A high-performance, adaptive HLS (HTTP Live Streaming) transcoding library for Node.js with hardware acceleration support and intelligent client management.
@eleven-am/transcoder
is a comprehensive media transcoding solution that converts video files into HLS (HTTP Live Streaming) format for adaptive streaming. Unlike simple transcoding tools, this library provides complete streaming infrastructure that handles real-time video processing, client session management, and resource optimization.
The library takes video files and converts them into segmented streams with multiple quality variants, allowing clients to switch between different resolutions and bitrates based on network conditions. This is the same adaptive streaming technology used by Netflix, YouTube, and major streaming platforms.
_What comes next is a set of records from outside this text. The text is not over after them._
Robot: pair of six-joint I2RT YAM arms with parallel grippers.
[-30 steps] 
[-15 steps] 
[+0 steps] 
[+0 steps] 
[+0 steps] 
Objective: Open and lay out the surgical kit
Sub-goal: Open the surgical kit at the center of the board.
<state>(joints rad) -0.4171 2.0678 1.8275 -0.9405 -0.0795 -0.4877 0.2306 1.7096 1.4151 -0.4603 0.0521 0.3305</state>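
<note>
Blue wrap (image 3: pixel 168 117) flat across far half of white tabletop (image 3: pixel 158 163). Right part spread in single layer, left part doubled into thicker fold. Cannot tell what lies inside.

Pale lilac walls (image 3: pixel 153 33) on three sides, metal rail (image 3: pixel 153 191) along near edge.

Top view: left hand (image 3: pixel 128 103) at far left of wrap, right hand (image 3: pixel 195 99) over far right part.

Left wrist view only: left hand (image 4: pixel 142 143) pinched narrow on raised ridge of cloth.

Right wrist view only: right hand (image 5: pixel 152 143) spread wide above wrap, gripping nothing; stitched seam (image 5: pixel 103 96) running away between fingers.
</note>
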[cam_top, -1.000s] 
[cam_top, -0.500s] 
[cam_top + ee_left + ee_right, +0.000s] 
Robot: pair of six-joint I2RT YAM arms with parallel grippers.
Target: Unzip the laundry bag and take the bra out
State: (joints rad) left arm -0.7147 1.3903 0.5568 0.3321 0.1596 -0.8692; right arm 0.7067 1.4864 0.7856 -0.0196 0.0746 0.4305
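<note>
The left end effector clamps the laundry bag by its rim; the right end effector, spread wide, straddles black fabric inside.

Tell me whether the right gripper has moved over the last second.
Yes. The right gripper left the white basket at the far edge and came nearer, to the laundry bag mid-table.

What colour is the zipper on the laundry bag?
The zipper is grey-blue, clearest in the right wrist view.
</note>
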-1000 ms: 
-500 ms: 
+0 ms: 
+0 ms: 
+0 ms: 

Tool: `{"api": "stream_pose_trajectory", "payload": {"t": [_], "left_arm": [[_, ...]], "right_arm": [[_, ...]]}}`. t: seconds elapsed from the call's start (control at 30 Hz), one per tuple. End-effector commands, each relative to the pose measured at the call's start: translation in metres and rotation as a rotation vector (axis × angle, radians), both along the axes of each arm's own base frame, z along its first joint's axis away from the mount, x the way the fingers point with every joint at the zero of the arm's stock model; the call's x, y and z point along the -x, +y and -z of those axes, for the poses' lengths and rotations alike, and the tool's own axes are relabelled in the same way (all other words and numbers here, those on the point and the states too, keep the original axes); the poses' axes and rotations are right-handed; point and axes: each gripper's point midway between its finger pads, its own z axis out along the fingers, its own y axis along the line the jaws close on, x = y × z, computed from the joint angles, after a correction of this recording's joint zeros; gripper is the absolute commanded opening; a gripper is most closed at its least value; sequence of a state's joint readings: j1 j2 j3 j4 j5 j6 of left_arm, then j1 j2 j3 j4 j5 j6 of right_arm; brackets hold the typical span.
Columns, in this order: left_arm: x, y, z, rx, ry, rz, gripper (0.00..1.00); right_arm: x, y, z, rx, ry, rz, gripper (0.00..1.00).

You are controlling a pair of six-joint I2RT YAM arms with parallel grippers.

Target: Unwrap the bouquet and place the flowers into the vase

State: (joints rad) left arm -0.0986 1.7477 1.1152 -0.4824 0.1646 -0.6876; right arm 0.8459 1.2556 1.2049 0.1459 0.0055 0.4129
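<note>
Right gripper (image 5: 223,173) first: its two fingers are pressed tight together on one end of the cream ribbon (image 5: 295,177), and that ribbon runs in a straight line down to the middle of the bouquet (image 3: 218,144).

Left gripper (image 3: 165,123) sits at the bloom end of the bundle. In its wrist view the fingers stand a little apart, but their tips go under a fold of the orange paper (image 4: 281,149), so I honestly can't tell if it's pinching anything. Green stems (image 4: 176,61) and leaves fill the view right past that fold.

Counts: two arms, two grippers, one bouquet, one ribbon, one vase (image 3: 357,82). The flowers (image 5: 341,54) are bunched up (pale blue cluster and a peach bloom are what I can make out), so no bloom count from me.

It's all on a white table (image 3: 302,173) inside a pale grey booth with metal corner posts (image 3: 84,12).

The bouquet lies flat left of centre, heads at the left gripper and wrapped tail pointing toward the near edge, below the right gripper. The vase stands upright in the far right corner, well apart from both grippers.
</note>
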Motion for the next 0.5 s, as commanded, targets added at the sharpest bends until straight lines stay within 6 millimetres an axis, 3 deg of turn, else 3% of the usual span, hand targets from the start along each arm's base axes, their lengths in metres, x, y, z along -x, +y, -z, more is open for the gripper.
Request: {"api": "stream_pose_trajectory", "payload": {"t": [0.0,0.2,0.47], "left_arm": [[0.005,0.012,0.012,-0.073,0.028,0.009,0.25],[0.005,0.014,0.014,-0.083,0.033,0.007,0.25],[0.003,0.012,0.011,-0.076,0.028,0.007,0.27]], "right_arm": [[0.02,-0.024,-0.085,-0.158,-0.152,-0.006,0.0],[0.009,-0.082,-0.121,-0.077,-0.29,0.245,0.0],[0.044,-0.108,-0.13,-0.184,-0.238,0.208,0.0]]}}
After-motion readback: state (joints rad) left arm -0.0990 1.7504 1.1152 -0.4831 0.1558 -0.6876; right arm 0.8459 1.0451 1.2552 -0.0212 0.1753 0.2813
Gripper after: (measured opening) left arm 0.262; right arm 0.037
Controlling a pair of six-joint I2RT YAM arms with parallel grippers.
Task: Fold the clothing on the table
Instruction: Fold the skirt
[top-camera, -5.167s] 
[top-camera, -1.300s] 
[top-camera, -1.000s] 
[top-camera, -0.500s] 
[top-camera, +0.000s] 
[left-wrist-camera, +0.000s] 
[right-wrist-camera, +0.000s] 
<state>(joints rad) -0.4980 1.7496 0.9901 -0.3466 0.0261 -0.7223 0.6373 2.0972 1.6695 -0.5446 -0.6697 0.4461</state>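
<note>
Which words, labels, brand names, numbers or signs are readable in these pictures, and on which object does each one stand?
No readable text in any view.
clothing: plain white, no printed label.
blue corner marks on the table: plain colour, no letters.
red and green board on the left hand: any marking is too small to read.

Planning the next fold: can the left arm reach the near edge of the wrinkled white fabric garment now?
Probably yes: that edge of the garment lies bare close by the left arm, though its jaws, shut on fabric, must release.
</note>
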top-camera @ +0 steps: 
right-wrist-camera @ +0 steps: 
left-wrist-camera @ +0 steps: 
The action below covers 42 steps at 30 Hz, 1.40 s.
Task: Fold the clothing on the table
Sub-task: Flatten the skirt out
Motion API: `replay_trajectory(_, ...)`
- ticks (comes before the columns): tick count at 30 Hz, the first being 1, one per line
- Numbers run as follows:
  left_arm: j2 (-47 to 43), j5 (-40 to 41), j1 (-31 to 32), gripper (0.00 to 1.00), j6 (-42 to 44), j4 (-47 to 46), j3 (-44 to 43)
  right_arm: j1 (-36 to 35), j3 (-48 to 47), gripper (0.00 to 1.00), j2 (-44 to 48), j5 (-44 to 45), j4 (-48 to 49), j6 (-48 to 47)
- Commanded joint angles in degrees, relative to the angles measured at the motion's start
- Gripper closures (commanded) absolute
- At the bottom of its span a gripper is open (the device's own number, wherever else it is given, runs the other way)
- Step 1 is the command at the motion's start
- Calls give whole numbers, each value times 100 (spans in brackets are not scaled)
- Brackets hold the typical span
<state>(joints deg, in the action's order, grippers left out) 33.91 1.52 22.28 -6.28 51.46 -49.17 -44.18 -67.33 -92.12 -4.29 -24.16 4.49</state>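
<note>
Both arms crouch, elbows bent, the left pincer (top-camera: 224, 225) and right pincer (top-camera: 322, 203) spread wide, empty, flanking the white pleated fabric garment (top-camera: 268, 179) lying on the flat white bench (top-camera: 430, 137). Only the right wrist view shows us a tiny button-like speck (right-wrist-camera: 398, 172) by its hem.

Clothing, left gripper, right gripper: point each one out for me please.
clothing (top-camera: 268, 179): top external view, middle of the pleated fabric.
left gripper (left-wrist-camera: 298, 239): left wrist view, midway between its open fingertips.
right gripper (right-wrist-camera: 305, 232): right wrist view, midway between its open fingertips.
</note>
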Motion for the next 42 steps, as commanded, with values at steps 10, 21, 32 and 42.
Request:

Beyond basic transcoding, it implements intelligent client tracking and priority-based processing. When multiple users watch the same content, it optimizes transcoding jobs based on user behavior—prioritizing segments for active viewers while de-prioritizing background processing. This ensures smooth playback even under high load.
The system automatically detects and configures hardware acceleration (NVIDIA CUDA, AMD AMF, Apple VideoToolbox, Intel QuickSync, or Linux VAAPI) to dramatically reduce transcoding times and server resource usage compared to software-only solutions.
Advanced resource management monitors CPU, memory, and disk I/O to dynamically adjust concurrent transcoding jobs. This prevents system overload while maximizing throughput, making it production-ready for serving multiple concurrent streams.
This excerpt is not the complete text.